Latest Emerging Market Viewpoints
From Matt Linsey and the North of South Capital team
There has been a great deal of confusion over the past year and a half regarding the exact meaning of many pronouncements coming from the Trump administration regarding foreign policy. The turnover of senior staff, particularly the recent departure of Secretary of State Tillison, has only added to this level of uncertainty.
Despite the short term unpredictability of the administration we remain convinced that they have four clear foreign policy objectives, all of which have implications for our markets of varying degrees.
The first was the elimination of ISIS as a functioning entity. This required the cooperation of Russia given their significant presence in the region. From a market perspective there was very little impact as it was accomplished over a fairly short period of time.
The second objective is to reduce the level of the nuclear threat from North Korea. This has required the cooperation of China, as well as Japan and South Korea. Trump’s initial bluster did worry some in the media, although the markets remained relatively calm. Now that it appears that the possibility of a deal could be reached, the South Korean market, and China plays in particular, have reacted positively.

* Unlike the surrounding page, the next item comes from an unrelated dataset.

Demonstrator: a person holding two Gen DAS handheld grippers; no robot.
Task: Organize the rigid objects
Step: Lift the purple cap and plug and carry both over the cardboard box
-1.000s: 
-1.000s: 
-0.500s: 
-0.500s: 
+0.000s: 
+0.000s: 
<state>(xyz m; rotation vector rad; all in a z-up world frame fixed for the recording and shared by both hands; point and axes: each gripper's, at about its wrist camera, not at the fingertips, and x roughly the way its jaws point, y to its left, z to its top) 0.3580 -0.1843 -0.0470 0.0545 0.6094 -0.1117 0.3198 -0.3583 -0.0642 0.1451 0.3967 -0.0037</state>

Our view is that pressure from China on hard currency remittances from North Korea has forced Kim to the negotiating table. This serves China’s interest as their ultimate goal is to prevent the unification of Korea. If there was actually a war, and Trump’s rhetoric regarding Kim certainly got their attention, the end result would certainly be the reunification of Korea under the South’s leadership. For China this remains a very emotional issue. Not only did two million Chinese troops die during the Korean War, they clearly do not want a Western power on their border, especially one with U.S troops present.
The irony is that having moved fairly quickly on North Korea, with the help of the Chinese, the Trump administration has begun to focus on their third main foreign policy objective. This is the renegotiation of trade deals as well as the slowing, and in some cases, elimination of the transfer of certain technologies to China. We view this aspect of Trump’s foreign policy as having the most impact on our markets.
While the renegotiation of NAFTA has been well flagged and discounted by the market, recent moves to raise tariffs on China were unexpected by most observers. Even more unanticipated were the attempts to stop the importation of 5G technology into the Chinese market as well possible sanctioning of the Chinese technology company Huawei.
Our base case has been that we would avoid a trade war, unless we start to see a significant slowdown in the U.S. economy, although this will not be before both sides engage in verbal brinkmanship that could frighten investors. China has made a number of concessions such as reducing tariffs on imported autos that could potentially benefit a number of stocks in our portfolio.
At the same time we remain convinced that the Trump administration is quite serious on the transfer of certain technologies to China, which could have fairly negative implications for specific stocks. Given this risk we would be reluctant to be long those companies that have investments in China which are critically dependent on imported technologies. The good news for many Taiwanese companies is that their government has been well ahead of the U.S. in limiting the export to China of exactly this sort of expertise.
And finally, we believe that the renegotiation or even possible elimination of the Iran nuclear deal is the fourth key tenet of the Trump administration. This is evidenced by the recent appointments of Mike Pompeo and John Bolton to very senior roles. Both have been highly critical of Obama’s deal with Iran. If Trump were to abrogate the agreement then the risk of Iran moving quickly to develop nuclear weapons would become very real. This would have major implications for the oil market as fears would grow that Saudi Arabia would also move to develop their own nuclear capability.
The most effective way for the Trump administration to curtail Iran’s progress would be to enlist the help of Russia. Although this might seem unlikely given the recent implementation of sanctions on Russia by the West, we believe it remains a distinct possibility. It is certainly not possible until the Mueller investigation into possible ties between the Trump campaign and Russia has run its course. If it concludes without implicating Trump then we would expect sanctions to be lifted in a fairly short time period, possibly three to six months, to garner Russia’s assistance on containing Iran. This would not be expected by the market and would have a very positive impact on Russian asset prices.